Lehman was the world leader in originating these loans — in the first six months of 2007, Aurora was lending more than $3 billion a month of subprime and liar's loans. This guaranteed senior management extraordinary paydays. Even as the fall was becoming evident, the firm's CEO and chairman, Richard Fuld, was awarded $40 million in total compensation in 2007 (much of it in stock that later became worthless).
Undoubtedly, top executives knew that fraudulent loans were the firm's primary source of income. But Lehman assiduously attempted to hide that fact, classifying its liar's loans as "prime" loans in disclosures, Black says. Had Lehman disclosed the true nature of the loans it was selling, no one would buy them.
To various degrees this kind of deceit was the business model of every player in the subprime-mortgage lending and securities market: every bank that loaned money without documenting a borrower's creditworthiness, every firm that securitized loans without examining the lender's loan files, every accounting and law firm that helped fudge disclosures, and every credit-rating agency that rated a mortgage-related security as safe without sampling the underlying loans.
It was a game of financial "don't ask, don't tell," as Black dubs it, that at its core was an epidemic of corruption.
Why was this allowed to continue even though the FBI had warned as early as 2004 that mortgage fraud was massive?

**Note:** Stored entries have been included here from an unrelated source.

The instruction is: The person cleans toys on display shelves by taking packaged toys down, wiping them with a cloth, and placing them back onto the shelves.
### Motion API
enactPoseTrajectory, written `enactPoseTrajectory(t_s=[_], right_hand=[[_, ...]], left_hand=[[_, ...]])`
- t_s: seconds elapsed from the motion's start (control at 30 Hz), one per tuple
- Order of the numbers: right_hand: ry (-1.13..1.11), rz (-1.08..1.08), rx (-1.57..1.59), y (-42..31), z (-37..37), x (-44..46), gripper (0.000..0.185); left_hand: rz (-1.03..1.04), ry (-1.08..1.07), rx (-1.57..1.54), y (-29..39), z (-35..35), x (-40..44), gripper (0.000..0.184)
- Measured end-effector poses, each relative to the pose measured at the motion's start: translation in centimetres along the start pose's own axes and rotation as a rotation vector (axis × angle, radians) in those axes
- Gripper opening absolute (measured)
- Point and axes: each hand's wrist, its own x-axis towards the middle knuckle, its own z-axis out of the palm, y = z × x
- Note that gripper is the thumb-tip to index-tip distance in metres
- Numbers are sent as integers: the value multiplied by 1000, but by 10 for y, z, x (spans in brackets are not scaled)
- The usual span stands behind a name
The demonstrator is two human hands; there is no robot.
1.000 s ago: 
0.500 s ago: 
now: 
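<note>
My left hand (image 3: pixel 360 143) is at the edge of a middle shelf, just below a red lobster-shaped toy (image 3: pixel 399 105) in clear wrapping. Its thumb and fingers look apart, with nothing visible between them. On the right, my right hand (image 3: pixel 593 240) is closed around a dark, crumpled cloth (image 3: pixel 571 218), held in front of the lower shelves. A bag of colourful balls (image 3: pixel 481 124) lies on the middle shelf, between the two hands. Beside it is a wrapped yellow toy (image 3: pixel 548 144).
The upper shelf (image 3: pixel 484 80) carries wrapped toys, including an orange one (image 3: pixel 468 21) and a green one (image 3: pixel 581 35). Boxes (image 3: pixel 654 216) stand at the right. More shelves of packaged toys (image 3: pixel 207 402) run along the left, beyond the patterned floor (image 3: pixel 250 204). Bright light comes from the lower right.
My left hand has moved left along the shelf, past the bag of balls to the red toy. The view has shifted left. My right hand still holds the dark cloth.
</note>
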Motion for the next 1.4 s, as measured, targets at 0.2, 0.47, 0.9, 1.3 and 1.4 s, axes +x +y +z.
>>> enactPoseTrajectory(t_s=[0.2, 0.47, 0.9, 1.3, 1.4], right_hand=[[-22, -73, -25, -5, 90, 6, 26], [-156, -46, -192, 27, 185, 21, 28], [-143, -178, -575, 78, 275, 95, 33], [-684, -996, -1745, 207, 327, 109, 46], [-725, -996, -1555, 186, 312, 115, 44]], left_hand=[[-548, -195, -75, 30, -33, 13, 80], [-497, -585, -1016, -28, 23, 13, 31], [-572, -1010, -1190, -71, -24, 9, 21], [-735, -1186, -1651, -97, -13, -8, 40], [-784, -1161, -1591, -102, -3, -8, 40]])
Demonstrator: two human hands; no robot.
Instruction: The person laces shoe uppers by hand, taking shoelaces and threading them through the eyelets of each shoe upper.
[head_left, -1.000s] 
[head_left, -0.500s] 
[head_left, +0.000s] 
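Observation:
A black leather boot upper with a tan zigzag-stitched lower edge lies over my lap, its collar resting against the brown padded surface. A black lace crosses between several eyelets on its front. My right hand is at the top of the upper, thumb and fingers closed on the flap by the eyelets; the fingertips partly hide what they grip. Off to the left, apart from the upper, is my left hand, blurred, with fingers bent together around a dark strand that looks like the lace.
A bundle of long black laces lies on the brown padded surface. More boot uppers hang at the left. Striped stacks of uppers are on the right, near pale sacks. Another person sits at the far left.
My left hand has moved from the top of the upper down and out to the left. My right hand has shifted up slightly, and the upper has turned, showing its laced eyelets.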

Because, Black says, officials at the Federal Reserve and the Securities and Exchange Commission were ideologically opposed to fulfilling their regulatory role.
This recurring problem of regulators cozy with the industry they regulate means that financial reform must go beyond giving regulators more power and tools. It needs to impose clear legal duties on the financial sector, with stiff consequences for failure that don't currently exist.
The economic meltdown was caused by deceivers, swindlers and defrauders who, in a just world, would be trading their pinstripes for prison stripes. If only.